Work instructions
Only the pictures stay out; please return all the entries below exactly as written.
── Source material
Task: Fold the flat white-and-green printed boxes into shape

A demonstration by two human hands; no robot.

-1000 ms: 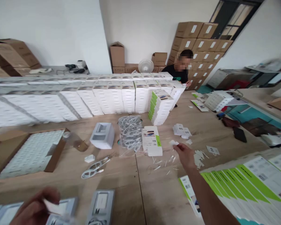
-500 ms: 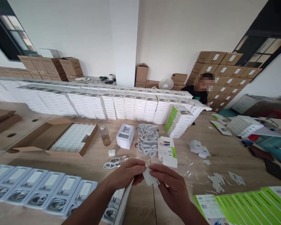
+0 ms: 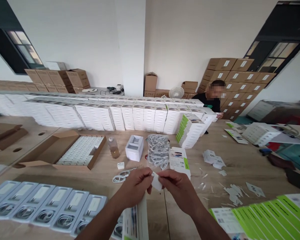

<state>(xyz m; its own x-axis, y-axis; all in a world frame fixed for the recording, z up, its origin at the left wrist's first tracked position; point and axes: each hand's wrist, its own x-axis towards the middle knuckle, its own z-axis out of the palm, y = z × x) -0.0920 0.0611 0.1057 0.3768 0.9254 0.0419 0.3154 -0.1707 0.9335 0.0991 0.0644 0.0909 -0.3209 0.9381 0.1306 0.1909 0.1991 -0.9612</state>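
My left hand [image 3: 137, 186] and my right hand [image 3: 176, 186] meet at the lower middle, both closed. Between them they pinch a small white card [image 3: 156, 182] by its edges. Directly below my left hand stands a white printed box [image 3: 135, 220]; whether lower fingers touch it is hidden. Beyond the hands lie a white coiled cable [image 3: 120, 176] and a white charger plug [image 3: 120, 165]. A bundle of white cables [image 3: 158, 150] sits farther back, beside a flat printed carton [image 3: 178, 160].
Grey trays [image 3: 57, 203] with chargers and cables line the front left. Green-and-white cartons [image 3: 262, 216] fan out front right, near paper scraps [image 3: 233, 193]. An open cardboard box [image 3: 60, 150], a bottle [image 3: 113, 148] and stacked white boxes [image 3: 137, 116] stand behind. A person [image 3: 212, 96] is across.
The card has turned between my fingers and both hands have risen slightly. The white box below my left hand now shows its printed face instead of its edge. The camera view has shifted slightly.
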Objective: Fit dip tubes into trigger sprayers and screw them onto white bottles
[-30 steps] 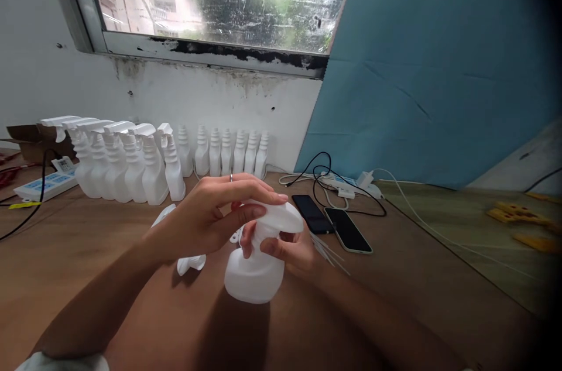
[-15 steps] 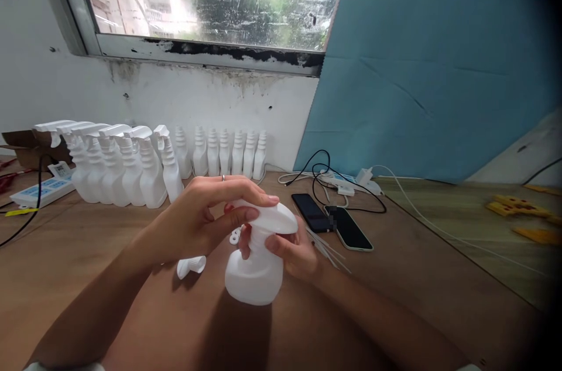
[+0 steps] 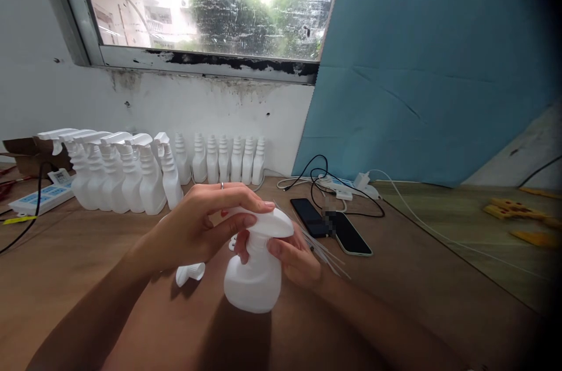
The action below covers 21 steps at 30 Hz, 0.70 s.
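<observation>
A white spray bottle [image 3: 253, 286] is tilted between my hands above the table, its spray head [image 3: 274, 223] sitting on the neck. My left hand [image 3: 206, 222], with a ring on one finger, grips the spray head from the left, thumb and fingers on its top and side. Around the bottle's neck wraps my right hand [image 3: 292, 257], the thumb in front and fingertips showing on the far side. A small white plastic part [image 3: 190, 272] lies on the table left of the bottle. Other small white pieces [image 3: 232, 242] are partly hidden behind my hands.
Several assembled spray bottles [image 3: 127, 178] stand at the left, and several headless bottles [image 3: 228, 160] line the wall. Two phones [image 3: 351, 234] lie at the right near thin white tubes [image 3: 327, 255]. Power strips [image 3: 41, 196] and a black cable [image 3: 373, 207] occupy the table's back.
The view has tilted up slightly, so the scene sits a little lower. Both hands keep hold of the spray bottle in nearly the same pose.
</observation>
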Motion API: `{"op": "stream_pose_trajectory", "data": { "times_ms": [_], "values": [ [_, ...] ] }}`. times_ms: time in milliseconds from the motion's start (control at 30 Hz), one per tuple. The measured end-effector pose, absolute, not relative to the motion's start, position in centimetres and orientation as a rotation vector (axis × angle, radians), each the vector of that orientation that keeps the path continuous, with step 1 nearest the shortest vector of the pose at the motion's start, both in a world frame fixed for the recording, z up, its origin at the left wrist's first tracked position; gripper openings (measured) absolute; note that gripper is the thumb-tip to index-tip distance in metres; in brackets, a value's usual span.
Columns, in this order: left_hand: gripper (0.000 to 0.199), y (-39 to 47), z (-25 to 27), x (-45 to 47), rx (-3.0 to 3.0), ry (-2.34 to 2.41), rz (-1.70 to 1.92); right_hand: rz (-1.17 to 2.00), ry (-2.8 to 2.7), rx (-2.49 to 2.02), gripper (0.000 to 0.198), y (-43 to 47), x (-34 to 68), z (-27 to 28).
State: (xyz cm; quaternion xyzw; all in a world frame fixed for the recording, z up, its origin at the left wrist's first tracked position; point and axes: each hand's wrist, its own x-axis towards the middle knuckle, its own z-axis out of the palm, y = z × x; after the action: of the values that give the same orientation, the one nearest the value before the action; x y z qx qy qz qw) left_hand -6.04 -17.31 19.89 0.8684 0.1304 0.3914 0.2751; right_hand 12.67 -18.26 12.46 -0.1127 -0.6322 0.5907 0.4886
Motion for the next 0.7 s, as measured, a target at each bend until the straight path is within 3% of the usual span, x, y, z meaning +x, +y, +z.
{"op": "stream_pose_trajectory", "data": {
  "times_ms": [700],
  "values": [
    [0.023, -17.39, 19.98, -6.21, 2.4, 0.39, 1.05, 1.376, -1.524, -0.362, 0.035, -18.38, 12.65, 12.51]
  ]
}}
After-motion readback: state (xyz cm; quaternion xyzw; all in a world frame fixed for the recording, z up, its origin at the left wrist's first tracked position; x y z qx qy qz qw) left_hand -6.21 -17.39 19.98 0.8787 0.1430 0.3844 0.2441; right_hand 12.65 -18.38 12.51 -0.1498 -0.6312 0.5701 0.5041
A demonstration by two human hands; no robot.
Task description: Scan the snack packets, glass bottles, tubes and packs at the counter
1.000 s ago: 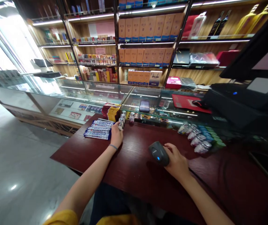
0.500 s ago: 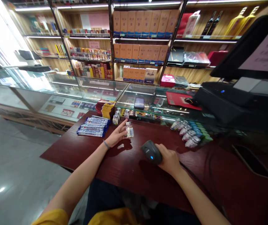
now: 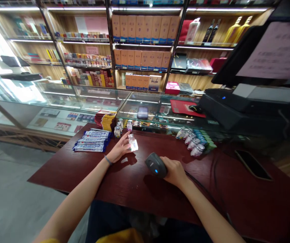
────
The answer
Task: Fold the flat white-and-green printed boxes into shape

A demonstration by two human hands; no robot.

-1000 ms: 
-500 ms: 
+0 ms: 

<state>(xyz m; its own x-axis, y-axis; all in a world frame fixed for the recording, z up, its origin at the left wrist's first tracked position; point and axes: each hand's wrist, its own x-axis towards the middle knuckle, its own z-axis out of the palm, y = z × x) -0.0920 0.0611 0.1057 0.3768 0.9254 0.0419 0.3154 -0.1707 0.9335 0.0991 0.0644 0.0909 -0.3209 0.9381 0.1306 0.1909 0.1991 -0.9612</state>
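My left hand [image 3: 137, 186] and my right hand [image 3: 176, 186] meet at the lower middle, both closed. Between them they pinch a small white card [image 3: 156, 182] by its edges. Directly below my left hand stands a white printed box [image 3: 135, 220]; whether lower fingers touch it is hidden. Beyond the hands lie a white coiled cable [image 3: 120, 176] and a white charger plug [image 3: 120, 165]. A bundle of white cables [image 3: 158, 150] sits farther back, beside a flat printed carton [image 3: 178, 160].
Grey trays [image 3: 57, 203] with chargers and cables line the front left. Green-and-white cartons [image 3: 262, 216] fan out front right, near paper scraps [image 3: 233, 193]. An open cardboard box [image 3: 60, 150], a bottle [image 3: 113, 148] and stacked white boxes [image 3: 137, 116] stand behind. A person [image 3: 212, 96] is across.
The card has turned between my fingers and both hands have risen slightly. The white box below my left hand now shows its printed face instead of its edge. The camera view has shifted slightly.
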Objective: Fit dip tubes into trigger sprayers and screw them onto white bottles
[-30 steps] 
[-15 steps] 
[+0 steps] 
The action below covers 21 steps at 30 Hz, 0.70 s.
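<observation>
A white spray bottle [image 3: 253, 286] is tilted between my hands above the table, its spray head [image 3: 274, 223] sitting on the neck. My left hand [image 3: 206, 222], with a ring on one finger, grips the spray head from the left, thumb and fingers on its top and side. Around the bottle's neck wraps my right hand [image 3: 292, 257], the thumb in front and fingertips showing on the far side. A small white plastic part [image 3: 190, 272] lies on the table left of the bottle. Other small white pieces [image 3: 232, 242] are partly hidden behind my hands.
Several assembled spray bottles [image 3: 127, 178] stand at the left, and several headless bottles [image 3: 228, 160] line the wall. Two phones [image 3: 351, 234] lie at the right near thin white tubes [image 3: 327, 255]. Power strips [image 3: 41, 196] and a black cable [image 3: 373, 207] occupy the table's back.
The view has tilted up slightly, so the scene sits a little lower. Both hands keep hold of the spray bottle in nearly the same pose.
</observation>
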Motion API: `{"op": "stream_pose_trajectory", "data": { "times_ms": [_], "values": [ [_, ...] ] }}`. times_ms: time in milliseconds from the motion's start (control at 30 Hz), one per tuple. The measured end-effector pose, absolute, not relative to the motion's start, position in centimetres and orientation as a rotation vector (axis × angle, radians), each the vector of that orientation that keeps the path continuous, with step 1 nearest the shortest vector of the pose at the motion's start, both in a world frame fixed for the recording, z up, its origin at the left wrist's first tracked position; gripper openings (measured) absolute; note that gripper is the thumb-tip to index-tip distance in metres; in brackets, a value's usual span.
Columns, in this order: left_hand: gripper (0.000 to 0.199), y (-39 to 47), z (-25 to 27), x (-45 to 47), rx (-3.0 to 3.0), ry (-2.34 to 2.41), rz (-1.70 to 1.92); right_hand: rz (-1.17 to 2.00), ry (-2.8 to 2.7), rx (-2.49 to 2.02), gripper (0.000 to 0.198), y (-43 to 47), x (-34 to 68), z (-27 to 28).
State: (xyz cm; quaternion xyzw; all in a world frame fixed for the recording, z up, its origin at the left wrist's first tracked position; point and axes: each hand's wrist, its own x-axis towards the middle knuckle, its own z-axis out of the palm, y = z × x; after the action: of the values that give the same orientation, the one nearest the value before the action; x y z qx qy qz qw) left_hand -6.04 -17.31 19.89 0.8684 0.1304 0.3914 0.2751; right_hand 12.67 -18.26 12.46 -0.1127 -0.6322 0.5907 0.4886
Motion for the next 0.7 s, as measured, a target at each bend until the straight path is within 3% of the usual span, x, y, z meaning +x, +y, +z.
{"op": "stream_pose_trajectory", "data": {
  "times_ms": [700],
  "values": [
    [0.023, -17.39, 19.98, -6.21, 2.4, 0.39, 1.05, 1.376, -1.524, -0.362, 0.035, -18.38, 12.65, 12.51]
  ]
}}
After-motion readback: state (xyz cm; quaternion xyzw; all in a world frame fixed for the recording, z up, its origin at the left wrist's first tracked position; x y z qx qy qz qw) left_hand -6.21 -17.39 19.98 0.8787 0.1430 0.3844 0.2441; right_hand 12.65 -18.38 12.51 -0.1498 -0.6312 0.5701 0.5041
A demonstration by two human hands; no robot.
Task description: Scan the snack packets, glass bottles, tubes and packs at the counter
1.000 s ago: 
0.500 s ago: 
now: 

Here the answer is complete.